L’uscita di Amadeus dalla Rai e il suo approdo sul Nove, ormai molto probabile anche se non ancora ufficializzato, è il fatto più grave nella storia della nuova gestione del servizio pubblico. Più grave dell’analoga vicenda che ha riguardato Fazio, Gramellini, Augias e Annunziata. Il mio non è un paradosso e neppure una sottovalutazione del valore dei precedenti “transfughi”. Mi spiego: l’allontanamento di personaggi come Fazio e compagni dalla nuova Rai gestita dalla destra ha un senso. Non che sia un esempio virtuoso, di saggezza, lungimiranza e di spirito democratico, ma una logica ce l’ha, perversa ma logica. Diciamo che i personaggi in questione rappresentavano un’idea di televisione, un sistema di valori, una lettura del mondo e della storia troppo diversi rispetto a quelli dei nuovi dirigenti. La convivenza sarebbe diventata difficile. Una sorta di “incompatibilità di carattere” come si diceva quando il divorzio era una faccenda che riguardava solo i divi del cinema americano.
Ma Amadeus? Che cosa rappresenta mai Amadeus, quali sono i valori, le sue visioni del mondo che non possano essere tollerati da una classe dirigente conservatrice? Il tutto poi avviene in un settore centrale, delicato, quello dell’intrattenimento, fondamentale per un’emittente generalista e in cui la Rai sembra vivere momenti di affannosa e disastrosa ricerca di qualcosa di interessante (vedi il programma di Chiara Francini). Come si può spiegare dunque l’harakiri della Rai? Le ipotesi sono due. La prima, chiamiamola ipotesi-Corriere è quella appunto insinuata dall’autorevole quotidiano. Tutto nascerebbe da una serie di screzi causati dal rifiuto di Amadeus di accettare alcune proposte della dirigenza riguardo al coinvolgimento di alcuni personaggi di dubbio talento e di dubbia utilità. I nomi li sapete. Un’ipotesi davvero infamante per un servizio pubblico, peggio dell’amichettismo attribuito alla sinistra, un infantilismo da asilo: non hai fatto giocare il mio amico e io non ti invito più alla mia festa, firmato dal ministero della Comunicazione e del merito.
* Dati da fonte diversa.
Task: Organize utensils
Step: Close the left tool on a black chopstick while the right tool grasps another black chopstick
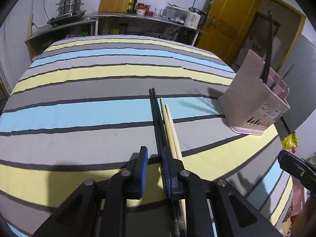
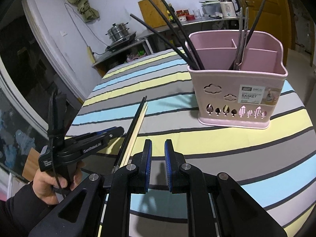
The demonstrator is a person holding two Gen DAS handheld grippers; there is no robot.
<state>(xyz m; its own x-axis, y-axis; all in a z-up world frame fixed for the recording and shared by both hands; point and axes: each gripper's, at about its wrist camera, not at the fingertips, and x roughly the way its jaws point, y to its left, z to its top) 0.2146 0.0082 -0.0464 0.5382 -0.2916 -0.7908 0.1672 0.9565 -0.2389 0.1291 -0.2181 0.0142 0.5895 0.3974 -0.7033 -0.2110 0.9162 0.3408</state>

Ma c’è un’altra ipotesi, più seria. Chiamiamola ipotesi-Fiorello, visto che è stato lui a illustrarla nel corso di un talk in cui ero presente anch’io. Ora come tutti sanno Fiorello è tanto esuberante, fantasioso e amante del paradosso quando fa il suo lavoro, quanto è pacato, riflessivo e preciso nelle analisi quando affronta seriamente i problemi. La sua ipotesi, molto credibile in quanto riguarda un amico fraterno, attribuisce la scelta di Amadeus a tutt’altri motivi. Arrivato a una certa età, dopo aver mietuto tutti i successi possibili (e anche quelli impossibili) Amdeus lascerebbe la Rai né per soldi né per ripicche, ma per motivazioni assai più nobili: per trovare nuovi stimoli, tentare nuove sperimentazioni, occupare ruoli anche di ideazione che la nuova collocazione gli offrirebbe. Tutto chiaro e limpido. Peccato però che questa ipotesi nobile è assai peggiore, per la Rai, delle dicerie ignobili. Perché esclude che nuovi stimoli, sperimentazione e innovazione si possano realizzare all’interno del servizio pubblico che in questi campi invece dovrebbe essere l’assoluto protagonista.